Earned Wage Access (“EWA”) is a growing practice that gives employees near-immediate access to wages as they are earned. Done right, EWA can help employees avoid the financial struggles and anxiety that can sometimes come with waiting for the next paycheck, and can provide a solution for employees who may otherwise turn to high-interest payday loans or wrack up late fees as bills go overdue.
The idea of paying somebody as they do their work is not particularly earth-shattering. However, “pay as you go” payroll structures have historically posed significant logistical and cashflow issues for many employers. This is especially true for small businesses, which often need to work around their own budget constraints.
This has begun to change over the past decade, as third-party EWA providers have stepped in to handle these logistical challenges – both through employers and through direct agreements with the employees.

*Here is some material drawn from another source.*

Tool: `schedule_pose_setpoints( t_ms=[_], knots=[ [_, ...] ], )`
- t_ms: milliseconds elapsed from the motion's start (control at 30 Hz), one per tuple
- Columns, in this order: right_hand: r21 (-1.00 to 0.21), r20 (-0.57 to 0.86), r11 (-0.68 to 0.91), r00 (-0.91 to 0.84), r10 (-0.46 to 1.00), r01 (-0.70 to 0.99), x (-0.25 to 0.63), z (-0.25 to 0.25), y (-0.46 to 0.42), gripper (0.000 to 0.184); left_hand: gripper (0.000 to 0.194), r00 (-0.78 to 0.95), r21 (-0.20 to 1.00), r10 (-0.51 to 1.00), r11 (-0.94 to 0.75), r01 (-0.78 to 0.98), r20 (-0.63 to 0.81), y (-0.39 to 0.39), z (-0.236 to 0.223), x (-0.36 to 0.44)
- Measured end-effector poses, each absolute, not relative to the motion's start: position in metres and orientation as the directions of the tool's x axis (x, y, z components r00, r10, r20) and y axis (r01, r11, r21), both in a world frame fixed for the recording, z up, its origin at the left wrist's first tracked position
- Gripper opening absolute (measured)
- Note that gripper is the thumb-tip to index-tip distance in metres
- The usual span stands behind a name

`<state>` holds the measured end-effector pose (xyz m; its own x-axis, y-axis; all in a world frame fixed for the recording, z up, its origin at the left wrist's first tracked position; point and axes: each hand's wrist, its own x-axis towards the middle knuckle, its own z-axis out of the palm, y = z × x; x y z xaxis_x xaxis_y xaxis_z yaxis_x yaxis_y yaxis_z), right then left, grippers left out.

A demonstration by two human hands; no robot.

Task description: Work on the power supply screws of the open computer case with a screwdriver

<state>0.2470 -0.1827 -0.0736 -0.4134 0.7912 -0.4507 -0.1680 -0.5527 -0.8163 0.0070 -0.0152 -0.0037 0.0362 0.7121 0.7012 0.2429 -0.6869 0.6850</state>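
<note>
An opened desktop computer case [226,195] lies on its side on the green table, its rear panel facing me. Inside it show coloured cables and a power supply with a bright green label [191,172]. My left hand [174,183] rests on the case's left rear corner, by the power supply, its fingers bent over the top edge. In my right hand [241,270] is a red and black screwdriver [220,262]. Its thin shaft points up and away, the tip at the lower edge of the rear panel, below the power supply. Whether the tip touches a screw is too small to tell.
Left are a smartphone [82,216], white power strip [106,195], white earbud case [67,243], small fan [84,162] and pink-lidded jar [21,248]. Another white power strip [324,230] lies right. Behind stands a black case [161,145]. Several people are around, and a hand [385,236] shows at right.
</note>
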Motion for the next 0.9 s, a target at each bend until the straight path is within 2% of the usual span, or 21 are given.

It is estimated that 20% of companies with majority hourly workforces will offer EWA by the end of 2023. Meanwhile, a recent survey of mostly lower-income workers found that 60% of respondents stated that they had used a third-party app to access their wages early. So with EWA and EWA providers becoming more popular, what do businesses and their employees need to know about Earned Wage Access?
What is Earned Wage Access and How Does it Work?
EWA is the ability for employees to access their wages as the wages are earned, rather than waiting for a set pay cycle. EWA comes in two forms:
- Employer-Sponsored EWA
- Similar to working with a third-party payroll processor. An employer contracts with a provider to implement EWA directly into the employer’s payroll system.The provider pays employees up front and is later reimbursed by the employer on the regularly scheduled payday.
- The employer usually pays a fee for the EWA services, with a variety of business models and pay structures available.
- Direct-to-Consumer EWA
- Similar to “payday loans” – with many of the same potential risks. The employee contracts directly with the EWA provider, usually through a mobile app, with no involvement by the employer.The employee provides timesheets or paystubs, and the provider pays the employee as wages accrue. On payday, the provider debits the already-paid wages from the employee’s bank account.
- The employee pays the EWA provider’s fees. In many cases, the fees for Direct-to-Consumer EWAs take the form of high interest charges.
How are Earned Wage Access Programs Regulated?
The regulation of EWA programs is still in its infancy. Though the concept of “pay as you go” is not new, modern EWA providers only started appearing in the early 2010s, and regulations have not yet caught up. For employers, this means that there are relatively few compliance concerns specific to starting an EWA program. As EWA programs grow in popularity, however, they have begun to catch the attention of state and federal lawmakers, and the regulatory landscape may soon be changing.
There are currently no federal laws or regulations that directly address either type of EWA. However, the Consumer Financial Protection Bureau (“CFPB”) released a 2020 Advisory Opinion stating that qualifying Employer-Sponsored EWAs are not a form of “credit” subject to the Truth in Lending Act, as long as employees are not required to pay for the program and the program itself satisfies certain other requirements.
This opinion does not address the treatment of non-qualifying EWAs. Further, the treatment of qualified EWAs under other, similar laws is unclear, including the Consumer Financial Protection Act or the Equal Credit Opportunity Act. The CFPB has acknowledged these issues and has stated that it will reexamine its stance in the future, but has provided no timeline for when we may see new federal regulations.
Ohio does not yet regulate Earned Wage Access. As of this writing, only two states have actually enacted legislation expressly addressing EWAs – Nevada and Missouri. However, many other state legislatures have begun to introduce bills focused on EWAs. As of now, there is no universal or model approach for what state regulation of EWAs should or will look like.
Even without regulations that specifically address EWAs, employer-sponsored EWA programs must still comply with general labor and employment laws, including those affecting payroll, employee benefits, direct deposit, and withholding. An employer’s agreement with a third-party EWA provider should clearly address whose responsibility it is to handle these various concerns – as well as what to do if and when new laws directly affecting EWAs are introduced.
EWA programs offer a lot of potential benefits to both businesses and employees, but the law surrounding them continues to evolve. Even without direct regulation, there are still many other legal considerations that go into a company’s decision to adopt an EWA program. Businesses that implement EWA must also stay informed as new laws and regulations come into effect.